Artillerieminister rügen aus sicherer Entfernung

Am Rande einer Veranstaltung des Kreiselternbeirates für die Kitas, zu der auch die Herren Matthießen und Schlie von der CDU eingeladen waren, aber in letzter Minute abgesagt hatten, traf ich den umtriebigen Kreiselternbeiratsvorsitzenden für die Gesamtschulen. Thomas Waskow war spätestens vor Jahresfrist überregional bekannt geworden, als die ehemalige Elternsprecherin Heike Franzen, heute bildungspolitische Sprecherin der CDU-Landtagsfraktion, ihm den Zutritt zu einer Gesprächsrunde verwehrte, zu der der zuständige Schulelternbeirat Waskows Unterstützung erbeten hatte (siehe auch hier).

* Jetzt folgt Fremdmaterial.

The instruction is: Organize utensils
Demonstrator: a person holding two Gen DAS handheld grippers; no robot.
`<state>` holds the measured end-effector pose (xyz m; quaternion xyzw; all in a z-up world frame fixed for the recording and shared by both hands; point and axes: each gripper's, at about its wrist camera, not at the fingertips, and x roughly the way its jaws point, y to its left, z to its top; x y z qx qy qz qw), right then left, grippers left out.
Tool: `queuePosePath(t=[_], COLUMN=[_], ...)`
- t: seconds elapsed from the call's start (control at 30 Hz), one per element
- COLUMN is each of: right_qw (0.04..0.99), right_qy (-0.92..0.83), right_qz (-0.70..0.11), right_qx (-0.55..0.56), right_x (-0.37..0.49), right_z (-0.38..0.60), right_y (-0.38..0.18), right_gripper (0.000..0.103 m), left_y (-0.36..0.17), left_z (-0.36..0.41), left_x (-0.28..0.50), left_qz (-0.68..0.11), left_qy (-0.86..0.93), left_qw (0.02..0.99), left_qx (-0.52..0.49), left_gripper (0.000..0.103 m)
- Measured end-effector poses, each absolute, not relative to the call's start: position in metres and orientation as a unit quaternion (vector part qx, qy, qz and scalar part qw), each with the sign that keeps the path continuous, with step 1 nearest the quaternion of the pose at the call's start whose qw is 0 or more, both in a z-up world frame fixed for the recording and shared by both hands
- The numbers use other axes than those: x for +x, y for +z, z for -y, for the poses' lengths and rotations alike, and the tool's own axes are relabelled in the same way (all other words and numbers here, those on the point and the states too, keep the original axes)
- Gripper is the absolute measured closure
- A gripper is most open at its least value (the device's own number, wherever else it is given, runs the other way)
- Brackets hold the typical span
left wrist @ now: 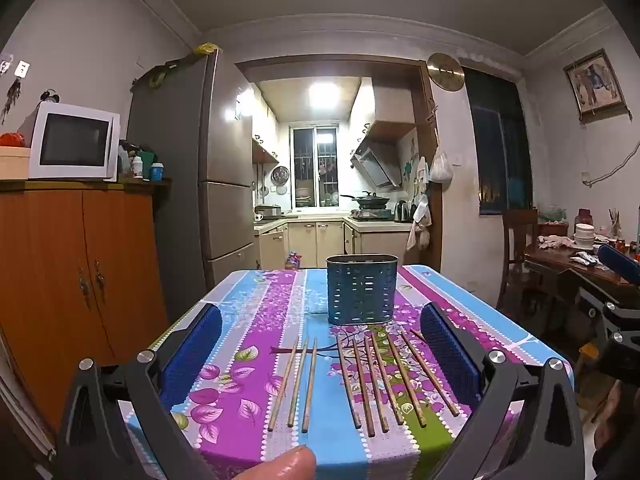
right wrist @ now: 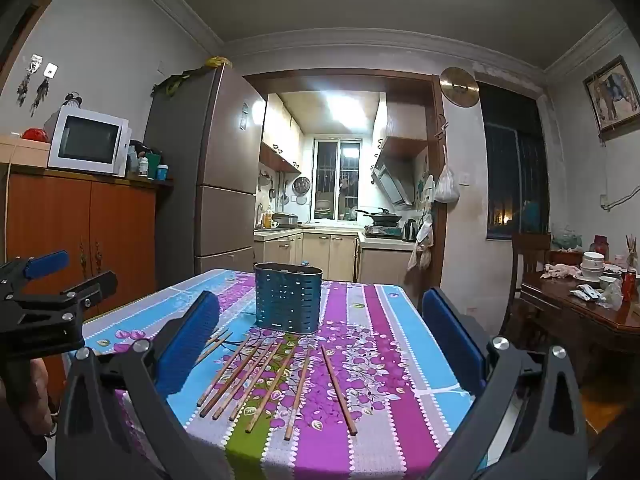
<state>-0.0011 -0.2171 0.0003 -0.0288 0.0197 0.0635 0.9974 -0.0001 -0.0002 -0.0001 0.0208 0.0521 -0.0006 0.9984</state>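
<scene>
A blue perforated metal utensil holder (left wrist: 362, 290) (right wrist: 288, 298) stands upright and looks empty at the middle of the table. In front of it wooden chopsticks lie flat on the cloth: three together (left wrist: 296, 384) on the left and several more (left wrist: 392, 380) (right wrist: 260, 380) fanned out on the right. My left gripper (left wrist: 320, 354) hovers wide open over the near edge, with nothing between its blue pads. My right gripper (right wrist: 322, 340) is also wide open and empty, held level beside it. Each gripper shows at the edge of the other's view: left gripper (right wrist: 76, 274), right gripper (left wrist: 620, 280).
The table (left wrist: 248, 292) (right wrist: 380, 320) wears a striped floral cloth. A thumb (left wrist: 288, 464) shows at the bottom. An orange cabinet (left wrist: 80, 272) with a microwave (left wrist: 74, 146) stands left. A dark wooden table (right wrist: 580, 312) with bowls and a chair (right wrist: 530, 256) stand right.
</scene>
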Motion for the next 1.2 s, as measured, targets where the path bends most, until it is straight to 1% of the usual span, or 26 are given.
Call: queuePosePath(t=[0.17,0.37,0.43,0.73,1.2], right_qw=[0.997,0.997,0.997,0.998,0.998], right_qy=[0.063,0.062,0.062,0.060,0.056], right_qz=[-0.022,-0.017,-0.017,-0.015,-0.022], right_qx=[-0.027,-0.031,-0.031,-0.027,-0.024], right_x=[0.001,-0.001,0.001,0.004,0.011], right_z=[0.218,0.216,0.212,0.210,0.218], right_y=[-0.001,0.002,-0.001,-0.004,-0.004], right_gripper=[0.005,0.005,0.005,0.005,0.005], left_y=[0.000,-0.012,-0.008,-0.001,0.000], left_z=[0.001,-0.003,-0.003,-0.010,-0.005], left_x=[-0.004,0.002,0.009,0.007,0.006], left_qz=[-0.041,-0.059,-0.070,-0.066,-0.061], left_qy=[0.011,0.002,0.003,-0.001,-0.004], left_qw=[0.999,0.998,0.997,0.998,0.998], left_qx=[0.033,0.023,0.026,0.012,0.018], left_gripper=[0.003,0.003,0.003,0.003,0.003])
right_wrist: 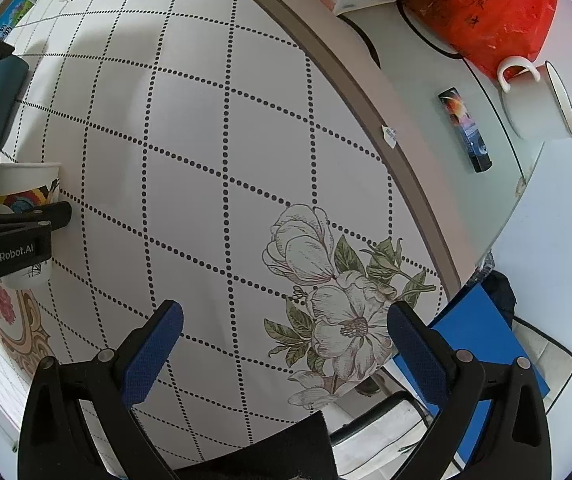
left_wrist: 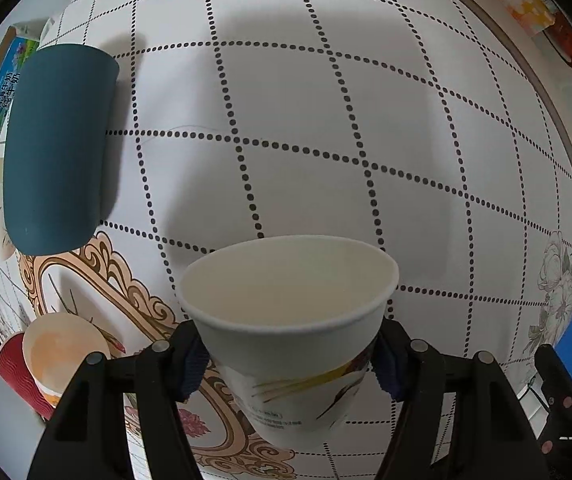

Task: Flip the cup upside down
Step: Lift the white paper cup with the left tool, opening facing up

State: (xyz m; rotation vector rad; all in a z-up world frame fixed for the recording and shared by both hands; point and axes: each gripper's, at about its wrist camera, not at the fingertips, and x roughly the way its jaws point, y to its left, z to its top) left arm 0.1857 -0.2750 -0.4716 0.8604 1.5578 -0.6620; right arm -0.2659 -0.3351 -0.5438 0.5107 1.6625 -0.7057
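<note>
Round tabletop [right_wrist: 214, 128] – white cloth, dotted grid, flower print at its edge. Left gripper [left_wrist: 290, 364] clamps upright paper cup [left_wrist: 290, 320]. Right gripper [right_wrist: 286, 356] gapes wide, holding nothing – white mug [right_wrist: 538, 100] near far rim.

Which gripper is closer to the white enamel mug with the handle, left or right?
Right. The right gripper hangs open over the flowered tablecloth corner, with the enamel mug beyond the cloth's edge. The left gripper is farther off, shut on the paper cup.

Paper cup [left_wrist: 290, 320] upright, seemingly empty, between left tool [left_wrist: 290, 364] pads
</note>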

Wir erinnern uns, dass die Eltern seinerzeit über 30.000 Unterschriften für den Erhalt des Sprachförderzentrums in Wentorf gesammelt hatten, die jedoch in der Schublade des Ministers ihre offenbar letzte Ruhestätte fanden. Aber wer sich so locker über das Schulgesetz hinwegsetzt, den kümmert der Elternwille ohnehin nicht. Wie wenig man sich scheut, unliebsame Eltern zu mobben und öffentlich zu diskreditieren, bewies die CDU nun erneut, als Matthießen und Schlie sich nicht entblödeten, Waskow über die Presse frontal und ebenso ehrenrührig wie unzutreffend anzugehen.